Albania orders extradition of Tajik terror suspect wanted by the German authorities

Albania orders extradition of Tajik terror suspect wanted by the German authorities

A court in Albania has ordered the extradition of a Tajik man sought by Germany for suspected membership in a cell of the Islamic State (IS) group.

The district court in the capital, Tirana, decided on June 12 that 24-year-old Komrom Zukhurov should not be extradited to Russia, where he is also wanted, or to his native Tajikistan, where he claims he was tortured.

Albania announced it had arrested Zukhurov on April 30, two weeks after German authorities said they had detained a group of Tajik nationals suspected of forming an IS cell that plotted attacks on German soil.

Zukhurov was the subject of an international arrest warrant issued on April 21 by a federal court in Karlsruhe, Germany.

German prosecutors said Zukhurov was a member of the same group whose members are suspected of planning attacks on behalf of the IS group, including on U.S. Air Force bases in Germany and an unidentified individual they deemed critical of Islam.

Zukhurov’s defense lawyer, Asllan Dogjani, denied his client was part of the cell.

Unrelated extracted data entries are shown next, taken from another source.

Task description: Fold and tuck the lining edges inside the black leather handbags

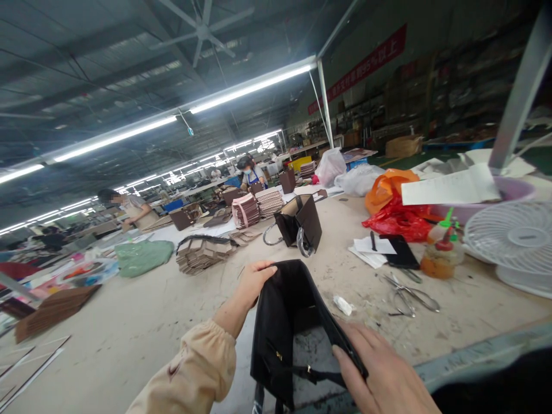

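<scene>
A black handbag (271,339) is tipped toward me at the table's front, its mouth open and its dark inside showing. My left hand (255,280) grips the far left corner of its rim, thumb along the top edge. On the near right side, my right hand (379,368) closes round the wall, with the thumb inside the mouth and the fingers outside. A strap with small gold-coloured hardware crosses the opening. Beyond it stands a dark brown handbag (309,224) with clear-wrapped handles.
Scissors (416,293), an orange-filled bottle (437,261) and a white fan (517,241) sit at right. Stacked brown pieces (202,253) and a green plastic bag (144,257) lie left of the middle. Co-workers (253,175) work farther back. A metal post (520,86) rises at right.
</scene>
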`<state>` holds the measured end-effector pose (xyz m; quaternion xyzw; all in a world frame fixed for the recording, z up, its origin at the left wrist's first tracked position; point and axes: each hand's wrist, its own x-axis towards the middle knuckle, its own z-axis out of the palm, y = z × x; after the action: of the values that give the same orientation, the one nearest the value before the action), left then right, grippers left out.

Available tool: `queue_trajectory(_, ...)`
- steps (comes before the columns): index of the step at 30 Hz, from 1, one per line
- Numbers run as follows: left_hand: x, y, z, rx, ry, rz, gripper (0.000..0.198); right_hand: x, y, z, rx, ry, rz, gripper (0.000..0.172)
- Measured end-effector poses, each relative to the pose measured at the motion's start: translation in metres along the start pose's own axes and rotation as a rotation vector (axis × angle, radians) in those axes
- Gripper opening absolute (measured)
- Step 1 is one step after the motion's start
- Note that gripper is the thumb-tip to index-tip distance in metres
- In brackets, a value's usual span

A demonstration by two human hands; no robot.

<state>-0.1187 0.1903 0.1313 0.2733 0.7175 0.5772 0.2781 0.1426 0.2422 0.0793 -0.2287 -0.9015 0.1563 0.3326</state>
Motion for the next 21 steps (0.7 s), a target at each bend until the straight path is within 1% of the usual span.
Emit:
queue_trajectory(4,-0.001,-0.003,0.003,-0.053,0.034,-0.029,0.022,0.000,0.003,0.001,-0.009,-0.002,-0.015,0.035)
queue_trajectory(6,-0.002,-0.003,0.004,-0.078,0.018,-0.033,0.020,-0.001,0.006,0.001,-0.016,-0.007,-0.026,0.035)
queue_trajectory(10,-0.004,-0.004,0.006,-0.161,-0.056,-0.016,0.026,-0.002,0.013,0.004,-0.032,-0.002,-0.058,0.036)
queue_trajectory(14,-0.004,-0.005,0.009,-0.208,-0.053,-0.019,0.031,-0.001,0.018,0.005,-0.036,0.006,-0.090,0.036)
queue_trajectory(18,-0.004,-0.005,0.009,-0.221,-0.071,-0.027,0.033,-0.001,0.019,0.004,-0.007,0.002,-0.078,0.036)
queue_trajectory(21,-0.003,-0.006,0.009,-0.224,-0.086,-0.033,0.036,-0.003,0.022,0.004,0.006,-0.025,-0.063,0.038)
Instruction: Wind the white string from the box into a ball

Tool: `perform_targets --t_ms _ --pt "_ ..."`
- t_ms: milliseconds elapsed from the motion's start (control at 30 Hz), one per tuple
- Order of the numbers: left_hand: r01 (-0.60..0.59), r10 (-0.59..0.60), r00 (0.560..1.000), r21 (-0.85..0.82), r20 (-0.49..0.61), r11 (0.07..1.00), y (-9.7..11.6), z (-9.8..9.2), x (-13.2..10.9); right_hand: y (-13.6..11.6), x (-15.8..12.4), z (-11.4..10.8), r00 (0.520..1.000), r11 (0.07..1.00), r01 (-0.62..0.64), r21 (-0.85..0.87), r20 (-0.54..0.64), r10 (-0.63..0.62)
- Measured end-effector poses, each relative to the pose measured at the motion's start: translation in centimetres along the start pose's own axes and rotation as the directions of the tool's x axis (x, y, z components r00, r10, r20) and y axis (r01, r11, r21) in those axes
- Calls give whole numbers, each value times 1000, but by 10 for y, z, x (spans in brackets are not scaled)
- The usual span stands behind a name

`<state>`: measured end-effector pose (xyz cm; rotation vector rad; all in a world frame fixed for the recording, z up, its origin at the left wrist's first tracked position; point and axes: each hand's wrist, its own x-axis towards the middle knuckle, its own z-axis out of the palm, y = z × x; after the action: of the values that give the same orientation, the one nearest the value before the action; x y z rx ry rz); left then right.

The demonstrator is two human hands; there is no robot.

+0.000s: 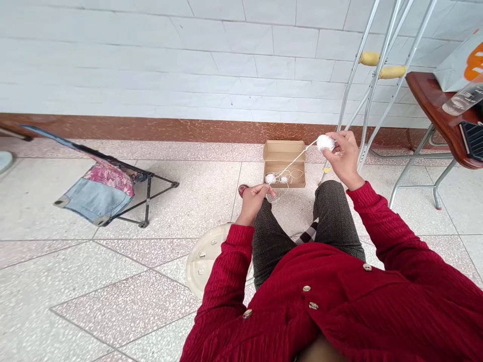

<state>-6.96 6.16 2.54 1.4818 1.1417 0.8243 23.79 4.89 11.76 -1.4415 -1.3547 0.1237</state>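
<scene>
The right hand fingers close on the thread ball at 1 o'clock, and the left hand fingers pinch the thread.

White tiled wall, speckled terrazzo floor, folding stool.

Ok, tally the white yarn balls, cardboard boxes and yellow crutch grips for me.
White yarn balls: 3, one in the right hand with its strand in the left hand, two in the cardboard box
Cardboard boxes: 1
Yellow crutch grips: 2
Total: 6
</scene>
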Motion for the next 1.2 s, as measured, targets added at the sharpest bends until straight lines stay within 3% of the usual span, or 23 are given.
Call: perform_targets --t_ms 100,200,400,467,567,667,833,933,1067,1200 --pt "-17 28 999 228 -42 974 -3 6 17 -7 -7 4 993 991 116 -73 19 -115" --pt "-119 142 988 305 -53 945 18 16 31 -15 -12 5 977 971 212 -109 40 -209" --pt "-417 428 903 160 -43 895 87 48 50 -30 -21 7 949 939 309 -151 120 -292" --pt "-430 439 898 134 -42 893 97 58 54 -32 -23 7 939 931 333 -150 147 -312" --pt "-370 370 929 19 -11 929 100 68 49 -28 -23 6 932 920 346 -187 179 -314" --pt "-255 288 945 -205 153 945 100 73 30 -18 -20 5 926 902 362 -235 201 -320" --pt "-7 241 857 -457 456 890 101 68 -3 -5 -12 9 939 908 332 -256 184 -291" --pt "54 237 828 -493 509 868 95 58 -11 -8 -9 13 945 917 316 -242 167 -281" --pt "77 195 837 -464 510 882 83 47 -16 -18 -13 18 940 927 328 -182 162 -301" --pt "101 202 811 -470 550 877 80 43 -20 -19 -20 25 934 939 327 -108 186 -304"
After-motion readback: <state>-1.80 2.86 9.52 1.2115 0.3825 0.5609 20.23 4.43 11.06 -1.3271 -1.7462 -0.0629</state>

Dogjani said that before his arrest, Zukhurov had lived in Germany for two years and went to Albania in February to see his aunt, adding that the young man had turned himself in.

German prosecutors said three of the suspects — all from Tajikistan — were arrested on April 15 in the city of Siegen and in the towns of Heinsberg and Werdohl in the western state of North Rhine-Westphalia.

The fourth suspect, also a Tajik national believed to be the leader of the terror cell, was already in custody after being detained in March 2019. The men are all aged between 24 and 32, and came to Germany as refugees.

The men joined IS in January 2019 and were instructed by the IS group to form a cell in Germany, German prosecutors said.

They said the attacks were not planned for the immediate future but that the group had already acquired firearms and ammunition, as well as secured directions and precursors for making a bomb from the Internet.

To help finance the terror plans, German prosecutors said the ringleader, identified as Ravshan B., and another suspect traveled to Albania to carry out a $40,000 contract killing, but the operation fell apart and they returned to Germany, the statement added.

The men are alleged to have been in contact with two high-ranking IS figures in Syria and Afghanistan.

In recent years, Germany has seen several terrorist attacks claimed by IS, including a truck rampage through a Berlin Christmas market in December 2016 that left 12 people dead.